Negli ultimi decenni si è affermata una “soluzione biotecnologia” in grado di rimuovere gli inquinanti dalle acque: la fitodepurazione che si basa sulla capacità di autodepurazione dell’ambiente acquatico attraverso processi fisici, chimici e biologici ad opera di organismi vegetali e batterici. Le piante interessate sono macro e microfite che vengono appositamente selezionate in base ad alcune caratteristiche come la capacità di adattamento all’ambiente da decontaminare e la crescita rapida con formazione di biomassa; comunque le specie utilizzate per la fitodepurazione sono piante acquatiche o igrofile, ovvero capaci di vivere in ambienti umidi. In particolare a seconda del tipo di sistema di fitodepurazione che si vuole costruire vengono utilizzati diversi tipi di macrofite galleggianti, sommerse ed emergenti singolarmente o in associazione. La depurazione delle acque avviene grazie all’attività congiunta delle macrofite e di alcuni microrganismi ad esse associati: le alghe si nutrono di una parte degli inquinanti presenti e favoriscono lo sviluppo dei batteri in grado di trasformare le sostanze nocive metabolizzandole.

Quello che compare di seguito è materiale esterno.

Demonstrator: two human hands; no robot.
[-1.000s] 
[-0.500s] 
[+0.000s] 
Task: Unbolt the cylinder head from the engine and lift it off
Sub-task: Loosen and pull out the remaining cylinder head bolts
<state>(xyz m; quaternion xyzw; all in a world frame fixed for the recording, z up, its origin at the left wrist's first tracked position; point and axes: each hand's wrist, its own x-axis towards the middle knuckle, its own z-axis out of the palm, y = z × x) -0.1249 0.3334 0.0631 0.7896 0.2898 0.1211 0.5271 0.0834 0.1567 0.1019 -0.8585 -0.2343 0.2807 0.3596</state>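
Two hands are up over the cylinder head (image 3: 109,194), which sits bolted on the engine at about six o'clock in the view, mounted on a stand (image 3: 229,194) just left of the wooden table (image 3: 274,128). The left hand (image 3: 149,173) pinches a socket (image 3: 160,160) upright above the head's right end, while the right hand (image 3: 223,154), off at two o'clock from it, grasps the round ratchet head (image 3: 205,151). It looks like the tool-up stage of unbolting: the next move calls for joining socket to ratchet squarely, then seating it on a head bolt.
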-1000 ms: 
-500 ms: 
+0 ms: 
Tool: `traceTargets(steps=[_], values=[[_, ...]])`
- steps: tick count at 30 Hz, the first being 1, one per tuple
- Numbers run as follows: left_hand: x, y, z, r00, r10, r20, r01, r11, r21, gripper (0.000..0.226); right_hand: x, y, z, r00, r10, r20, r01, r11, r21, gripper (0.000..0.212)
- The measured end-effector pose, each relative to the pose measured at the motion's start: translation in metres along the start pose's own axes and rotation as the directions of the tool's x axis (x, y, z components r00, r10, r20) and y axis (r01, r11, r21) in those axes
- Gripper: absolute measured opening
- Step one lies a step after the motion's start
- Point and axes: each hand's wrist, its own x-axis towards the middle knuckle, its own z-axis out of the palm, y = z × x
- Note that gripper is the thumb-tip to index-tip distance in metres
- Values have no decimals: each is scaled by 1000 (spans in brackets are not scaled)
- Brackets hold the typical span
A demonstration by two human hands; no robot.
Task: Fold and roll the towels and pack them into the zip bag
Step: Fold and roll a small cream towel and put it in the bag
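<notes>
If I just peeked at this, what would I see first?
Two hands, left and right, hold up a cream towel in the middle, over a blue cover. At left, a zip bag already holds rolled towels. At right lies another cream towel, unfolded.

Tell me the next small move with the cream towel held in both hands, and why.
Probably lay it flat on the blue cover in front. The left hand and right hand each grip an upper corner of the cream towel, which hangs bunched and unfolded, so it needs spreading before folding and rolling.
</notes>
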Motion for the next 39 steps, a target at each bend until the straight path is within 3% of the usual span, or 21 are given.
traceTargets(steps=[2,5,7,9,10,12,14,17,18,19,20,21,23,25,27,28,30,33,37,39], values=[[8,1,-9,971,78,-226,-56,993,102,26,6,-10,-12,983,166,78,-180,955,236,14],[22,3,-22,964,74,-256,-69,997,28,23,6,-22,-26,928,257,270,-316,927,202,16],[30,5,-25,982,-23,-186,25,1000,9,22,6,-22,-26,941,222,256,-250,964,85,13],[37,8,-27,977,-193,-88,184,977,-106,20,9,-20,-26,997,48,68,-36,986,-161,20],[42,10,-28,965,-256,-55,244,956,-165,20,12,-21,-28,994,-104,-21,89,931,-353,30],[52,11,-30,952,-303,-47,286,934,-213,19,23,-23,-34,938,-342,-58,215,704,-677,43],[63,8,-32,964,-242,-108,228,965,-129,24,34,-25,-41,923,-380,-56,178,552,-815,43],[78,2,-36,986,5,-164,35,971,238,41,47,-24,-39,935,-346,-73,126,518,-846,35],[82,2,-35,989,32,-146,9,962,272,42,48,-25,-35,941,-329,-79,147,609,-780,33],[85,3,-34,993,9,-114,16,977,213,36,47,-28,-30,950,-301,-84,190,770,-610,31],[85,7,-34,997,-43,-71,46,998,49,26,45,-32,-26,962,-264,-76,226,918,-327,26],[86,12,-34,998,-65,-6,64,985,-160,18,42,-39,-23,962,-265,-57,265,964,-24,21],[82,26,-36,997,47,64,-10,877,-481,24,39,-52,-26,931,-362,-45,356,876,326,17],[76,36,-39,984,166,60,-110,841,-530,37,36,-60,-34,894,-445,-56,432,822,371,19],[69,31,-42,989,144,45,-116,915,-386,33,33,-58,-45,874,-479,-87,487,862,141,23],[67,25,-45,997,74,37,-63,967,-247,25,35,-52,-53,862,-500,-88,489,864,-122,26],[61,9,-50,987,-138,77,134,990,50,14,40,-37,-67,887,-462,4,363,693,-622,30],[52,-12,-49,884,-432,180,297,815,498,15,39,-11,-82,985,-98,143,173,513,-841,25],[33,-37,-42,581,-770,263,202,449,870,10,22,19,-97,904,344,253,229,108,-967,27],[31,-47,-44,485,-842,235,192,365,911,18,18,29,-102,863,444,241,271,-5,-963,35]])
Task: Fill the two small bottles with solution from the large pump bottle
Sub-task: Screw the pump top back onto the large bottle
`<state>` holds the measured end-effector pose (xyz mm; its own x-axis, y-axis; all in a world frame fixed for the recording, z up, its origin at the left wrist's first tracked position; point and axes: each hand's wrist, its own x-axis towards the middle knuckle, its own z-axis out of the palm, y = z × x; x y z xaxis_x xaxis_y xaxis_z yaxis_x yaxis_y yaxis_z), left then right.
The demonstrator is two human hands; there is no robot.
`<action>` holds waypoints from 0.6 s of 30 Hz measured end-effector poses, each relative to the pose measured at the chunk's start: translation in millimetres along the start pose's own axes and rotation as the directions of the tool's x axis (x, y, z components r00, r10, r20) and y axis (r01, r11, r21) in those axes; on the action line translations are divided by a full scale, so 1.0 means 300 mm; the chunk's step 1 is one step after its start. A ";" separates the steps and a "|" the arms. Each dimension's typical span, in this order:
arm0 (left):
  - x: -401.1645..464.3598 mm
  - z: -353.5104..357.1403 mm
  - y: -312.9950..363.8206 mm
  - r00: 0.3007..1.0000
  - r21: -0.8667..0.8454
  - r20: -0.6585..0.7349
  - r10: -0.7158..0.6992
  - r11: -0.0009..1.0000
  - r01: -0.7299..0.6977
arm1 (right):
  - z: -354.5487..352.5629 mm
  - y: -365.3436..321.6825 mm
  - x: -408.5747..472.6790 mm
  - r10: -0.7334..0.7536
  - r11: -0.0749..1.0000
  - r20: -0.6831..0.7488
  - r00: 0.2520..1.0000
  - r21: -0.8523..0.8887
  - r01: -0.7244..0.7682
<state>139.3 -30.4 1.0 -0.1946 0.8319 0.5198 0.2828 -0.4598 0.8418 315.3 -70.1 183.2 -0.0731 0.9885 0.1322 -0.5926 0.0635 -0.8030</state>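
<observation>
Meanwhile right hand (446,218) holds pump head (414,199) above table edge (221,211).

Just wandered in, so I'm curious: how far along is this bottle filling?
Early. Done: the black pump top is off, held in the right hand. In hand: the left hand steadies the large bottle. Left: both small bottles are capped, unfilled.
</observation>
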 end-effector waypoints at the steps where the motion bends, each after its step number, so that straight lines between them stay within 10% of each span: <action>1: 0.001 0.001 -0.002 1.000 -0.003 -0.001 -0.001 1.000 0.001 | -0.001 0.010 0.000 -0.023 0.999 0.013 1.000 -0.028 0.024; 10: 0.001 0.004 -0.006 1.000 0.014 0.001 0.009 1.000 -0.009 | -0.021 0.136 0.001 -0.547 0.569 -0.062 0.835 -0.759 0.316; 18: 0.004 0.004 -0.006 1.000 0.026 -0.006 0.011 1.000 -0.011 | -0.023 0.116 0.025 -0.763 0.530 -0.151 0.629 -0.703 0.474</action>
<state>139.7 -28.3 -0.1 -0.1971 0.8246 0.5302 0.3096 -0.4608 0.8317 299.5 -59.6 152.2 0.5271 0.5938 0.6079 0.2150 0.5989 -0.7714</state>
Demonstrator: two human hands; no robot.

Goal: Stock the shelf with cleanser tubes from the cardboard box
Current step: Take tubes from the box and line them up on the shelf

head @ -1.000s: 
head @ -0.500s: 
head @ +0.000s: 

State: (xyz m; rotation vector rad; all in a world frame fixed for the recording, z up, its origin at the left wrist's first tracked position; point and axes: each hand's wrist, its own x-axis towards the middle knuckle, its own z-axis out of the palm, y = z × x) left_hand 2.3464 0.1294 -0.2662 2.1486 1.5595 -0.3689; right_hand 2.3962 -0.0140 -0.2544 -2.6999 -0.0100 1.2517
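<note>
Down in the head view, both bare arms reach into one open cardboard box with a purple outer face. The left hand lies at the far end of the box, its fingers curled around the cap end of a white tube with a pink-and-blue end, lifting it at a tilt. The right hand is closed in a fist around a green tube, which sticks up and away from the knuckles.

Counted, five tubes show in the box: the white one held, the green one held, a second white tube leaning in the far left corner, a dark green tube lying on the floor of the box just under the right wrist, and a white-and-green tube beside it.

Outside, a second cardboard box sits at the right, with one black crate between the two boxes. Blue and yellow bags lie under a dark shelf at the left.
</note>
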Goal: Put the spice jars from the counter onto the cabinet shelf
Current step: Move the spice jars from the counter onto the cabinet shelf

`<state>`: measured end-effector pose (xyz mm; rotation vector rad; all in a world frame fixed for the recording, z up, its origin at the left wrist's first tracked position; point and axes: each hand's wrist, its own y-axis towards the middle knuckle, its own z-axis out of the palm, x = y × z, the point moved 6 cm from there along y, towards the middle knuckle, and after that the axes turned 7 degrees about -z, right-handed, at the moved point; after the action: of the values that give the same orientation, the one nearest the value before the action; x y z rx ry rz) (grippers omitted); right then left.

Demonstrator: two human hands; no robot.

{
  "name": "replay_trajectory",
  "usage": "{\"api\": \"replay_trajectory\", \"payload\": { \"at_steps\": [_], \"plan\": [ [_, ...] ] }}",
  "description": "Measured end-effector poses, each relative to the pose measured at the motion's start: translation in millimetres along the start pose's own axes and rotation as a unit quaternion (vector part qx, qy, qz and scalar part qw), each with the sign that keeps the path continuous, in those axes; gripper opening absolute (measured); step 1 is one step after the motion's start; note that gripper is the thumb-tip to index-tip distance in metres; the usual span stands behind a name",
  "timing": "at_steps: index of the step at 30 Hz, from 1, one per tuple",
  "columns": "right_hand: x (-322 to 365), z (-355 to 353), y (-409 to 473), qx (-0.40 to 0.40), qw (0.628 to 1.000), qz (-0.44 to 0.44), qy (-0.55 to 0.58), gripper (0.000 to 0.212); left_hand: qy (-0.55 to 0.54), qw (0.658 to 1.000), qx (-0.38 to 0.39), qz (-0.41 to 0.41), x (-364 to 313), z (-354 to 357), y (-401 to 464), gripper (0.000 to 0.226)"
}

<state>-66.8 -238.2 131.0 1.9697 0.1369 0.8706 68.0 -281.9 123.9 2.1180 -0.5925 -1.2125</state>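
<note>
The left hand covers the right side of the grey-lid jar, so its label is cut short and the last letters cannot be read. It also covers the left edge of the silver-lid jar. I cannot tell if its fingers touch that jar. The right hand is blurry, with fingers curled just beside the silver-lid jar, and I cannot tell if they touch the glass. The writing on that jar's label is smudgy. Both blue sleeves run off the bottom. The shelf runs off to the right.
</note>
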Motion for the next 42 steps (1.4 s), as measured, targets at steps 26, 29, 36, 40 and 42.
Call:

Le tipologie impiantistiche dei sistemi di fitodepurazione dipendono dalla direzione di scorrimento dell’acqua. I sistemi a flusso superficiale sono formati da vasche o canali che hanno una profondità dai 40 ai 60 cm, e ricreano un ambiente simile agli stagni coperti da idrofite galleggianti. Invece nei sistemi a flusso sub-superficiale, le acque correnti non sono in contatto con l’atmosfera e nelle vasche viene inserito un supporto inerte sul quale si sviluppano le radici delle macrofite. L’acqua scorre sotto il supporto inerte e, per favorire il movimento, la vasca, profonda 70-80 cm, è in pendenza.
I sistemi di fitodepurazione rappresentano un’alternativa di trattamento delle acque reflue per le comunità rurali di piccole dimensioni e per gli scarichi stagionali come per esempio quelli dei campeggi, degli alberghi e dei villaggi turistici o per il trattamento degli scarichi industriali, dei percolati provenienti dalle discariche e delle acque di dilavamento di strade e autostrade. I costi di realizzazione sono molto variabili, ma comunque non superiori a quelli degli impianti di depurazione convenzionale, mentre i costi di gestione sono assai modesti dato che i consumi energetici possono essere addirittura inesistenti.